Acordei do pesadelo do sono para o pesadelo da realidade.
A guerra que o Senhor Presidente teimou em iniciar poderá
libertar-nos de um ditador.
Mas ficaremos todos mais pobres. Enfrentaremos maiores dificuldades
nas nossas já precárias economias e teremos
menos esperança num futuro governado pela razão
e pela moral. Teremos menos fé na força reguladora
das Nações Unidas e das convenções
do direito internacional. Estaremos, enfim, mais sós
e mais desamparados.
Senhor Presidente:
O Iraque não é Saddam. São 22 milhões
de mães e filhos, e de homens que trabalham e sonham
como fazem os comuns norte-americanos. Preocupamo-nos com
os males do regime de Saddam Hussein que são reais.

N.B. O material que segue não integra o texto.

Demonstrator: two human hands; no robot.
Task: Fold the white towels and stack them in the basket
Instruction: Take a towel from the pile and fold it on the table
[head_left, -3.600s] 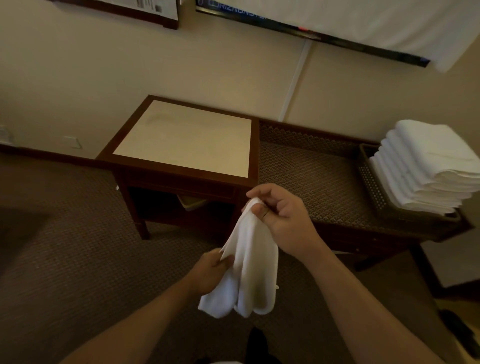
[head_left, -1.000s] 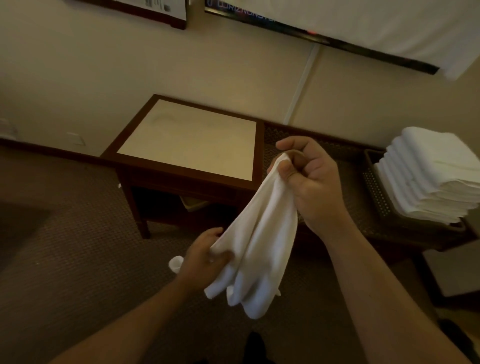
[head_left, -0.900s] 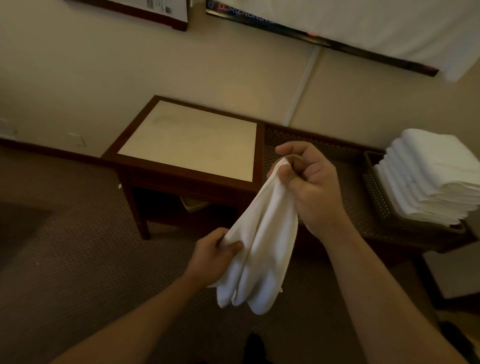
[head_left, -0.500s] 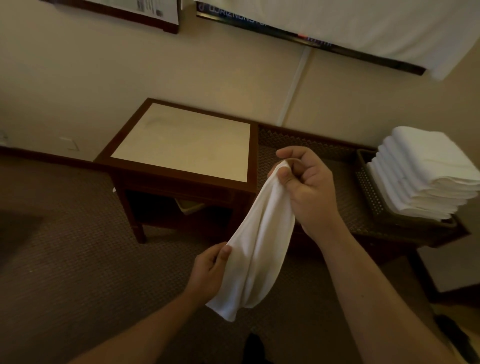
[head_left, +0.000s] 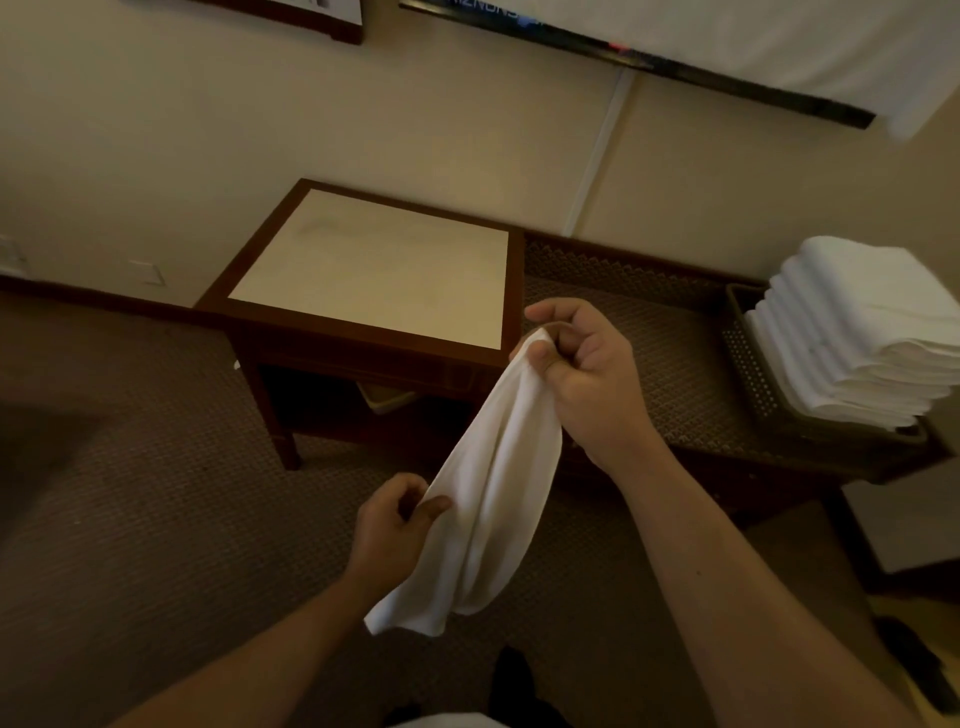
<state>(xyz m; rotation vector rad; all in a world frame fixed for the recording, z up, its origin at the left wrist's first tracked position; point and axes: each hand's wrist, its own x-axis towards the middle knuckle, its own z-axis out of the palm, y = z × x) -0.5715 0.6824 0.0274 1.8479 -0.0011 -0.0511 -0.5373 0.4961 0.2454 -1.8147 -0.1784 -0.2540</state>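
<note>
A white towel (head_left: 493, 499) hangs bunched in the air in front of me. My right hand (head_left: 587, 379) pinches its top corner between thumb and curled fingers. Lower down, my left hand (head_left: 389, 530) pinches the towel's left edge between thumb and fingers. The towel's bottom end droops loose below my left hand. At the right, a dark woven basket (head_left: 748, 364) sits on a low bench and holds a tall stack of folded white towels (head_left: 862, 332).
A dark wooden side table with a pale top (head_left: 374, 270) stands against the wall ahead. The patterned bench (head_left: 639, 338) runs from it to the right. Carpet (head_left: 130, 519) covers the floor. White cloth (head_left: 779, 36) hangs on the wall above.
My left hand has slid along the towel's left edge and now pinches it more firmly. My right hand keeps its grip on the top corner at about the same height.
</note>
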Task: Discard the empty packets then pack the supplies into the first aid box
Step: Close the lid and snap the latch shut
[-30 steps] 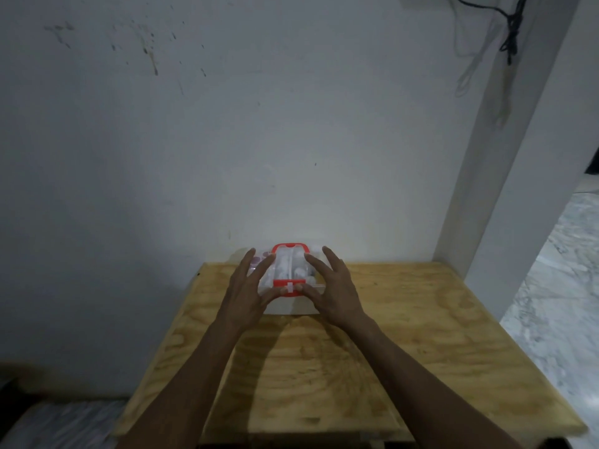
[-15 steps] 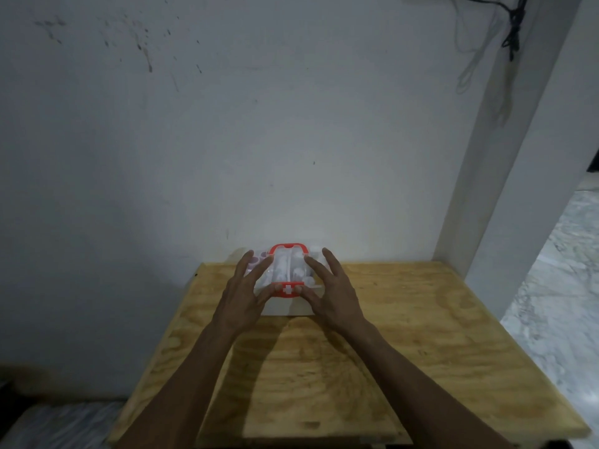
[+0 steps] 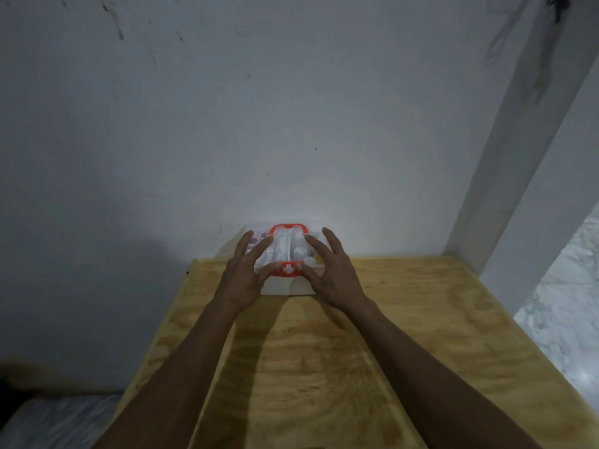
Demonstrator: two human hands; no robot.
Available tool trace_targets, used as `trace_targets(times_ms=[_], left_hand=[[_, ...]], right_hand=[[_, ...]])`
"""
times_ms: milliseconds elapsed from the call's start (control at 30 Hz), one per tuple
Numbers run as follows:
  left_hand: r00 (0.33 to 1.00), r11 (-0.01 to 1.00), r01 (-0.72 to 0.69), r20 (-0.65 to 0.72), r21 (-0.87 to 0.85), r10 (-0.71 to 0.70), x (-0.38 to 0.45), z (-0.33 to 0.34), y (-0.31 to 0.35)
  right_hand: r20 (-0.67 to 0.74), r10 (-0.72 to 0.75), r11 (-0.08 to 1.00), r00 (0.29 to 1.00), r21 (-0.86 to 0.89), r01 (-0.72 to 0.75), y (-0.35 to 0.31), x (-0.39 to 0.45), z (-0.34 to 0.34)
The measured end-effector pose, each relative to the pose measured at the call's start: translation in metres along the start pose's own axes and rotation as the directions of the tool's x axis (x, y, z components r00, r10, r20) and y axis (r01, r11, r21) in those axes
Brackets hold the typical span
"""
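Observation:
A clear plastic first aid box (image 3: 285,288) with a red handle and a red latch bearing a white cross stands at the far edge of the wooden table (image 3: 405,335), against the wall. Its lid is down, and white supplies show through it. My left hand (image 3: 244,275) lies on the box's left side, fingers spread over the lid and thumb at the red latch. My right hand (image 3: 330,270) mirrors it on the right side, thumb at the latch. No packets are in view.
A white wall rises right behind the box. A white pillar (image 3: 505,189) stands at the table's far right corner, with marble floor (image 3: 564,303) beyond it. The table's left edge drops to a dark floor.
Both hands stay on the box with thumbs at the latch; they have shifted only slightly. The box sits in the same place.

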State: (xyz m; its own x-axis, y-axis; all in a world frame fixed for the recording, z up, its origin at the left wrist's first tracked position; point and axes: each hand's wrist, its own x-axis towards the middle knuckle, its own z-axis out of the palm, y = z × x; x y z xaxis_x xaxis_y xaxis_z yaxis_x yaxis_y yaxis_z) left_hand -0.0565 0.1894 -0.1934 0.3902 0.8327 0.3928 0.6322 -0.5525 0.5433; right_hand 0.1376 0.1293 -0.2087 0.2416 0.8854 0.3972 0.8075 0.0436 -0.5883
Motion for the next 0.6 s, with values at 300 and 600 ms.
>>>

Mas esquece-se os horrores da primeira guerra do Golfo em
que perderam a vida mais de 150 000 homens. O que está
destruindo massivamente os iraquianos não são
as armas de Saddam. São as sanções que
conduziram a uma situação humanitária
tão grave que dois coordenadores para ajuda das Nações
Unidas (Dennis Halliday e Hans Von Sponeck) pediram a demissão
em protesto contra essas mesmas sanções.
Explicando a razão da sua renúncia, Halliday
escreveu: "Estamos destruindo toda uma sociedade. É
tão simples e terrível como isso. E isso é
ilegal e imoral".
Esse sistema de sanções já levou à
morte meio milhão de crianças iraquianas. Mas
a guerra contra o Iraque não está para começar.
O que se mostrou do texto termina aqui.